Write out the entries again exactly as they are given.

(Dataset entries begins)

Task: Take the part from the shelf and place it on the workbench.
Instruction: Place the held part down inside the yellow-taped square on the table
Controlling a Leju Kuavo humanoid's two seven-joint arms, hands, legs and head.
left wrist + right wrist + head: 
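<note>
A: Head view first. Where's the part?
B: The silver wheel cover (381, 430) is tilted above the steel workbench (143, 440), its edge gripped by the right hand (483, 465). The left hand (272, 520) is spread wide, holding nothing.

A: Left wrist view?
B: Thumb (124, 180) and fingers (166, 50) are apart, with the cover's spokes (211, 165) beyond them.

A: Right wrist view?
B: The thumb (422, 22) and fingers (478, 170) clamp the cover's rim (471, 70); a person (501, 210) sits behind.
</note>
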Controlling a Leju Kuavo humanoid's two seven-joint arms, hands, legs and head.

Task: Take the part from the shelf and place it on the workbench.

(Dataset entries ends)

- Response area:
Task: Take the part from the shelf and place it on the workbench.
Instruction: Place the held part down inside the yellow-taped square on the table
Controlling a Leju Kuavo humanoid's two seven-joint arms, hands, legs and head.
left wrist + right wrist + head: 
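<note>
A: Head view first. Where's the part?
B: The silver wheel cover (381, 430) is tilted above the steel workbench (143, 440), its edge gripped by the right hand (483, 465). The left hand (272, 520) is spread wide, holding nothing.

A: Left wrist view?
B: Thumb (124, 180) and fingers (166, 50) are apart, with the cover's spokes (211, 165) beyond them.

A: Right wrist view?
B: The thumb (422, 22) and fingers (478, 170) clamp the cover's rim (471, 70); a person (501, 210) sits behind.
</note>
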Controlling a Leju Kuavo humanoid's two seven-joint arms, hands, legs and head.

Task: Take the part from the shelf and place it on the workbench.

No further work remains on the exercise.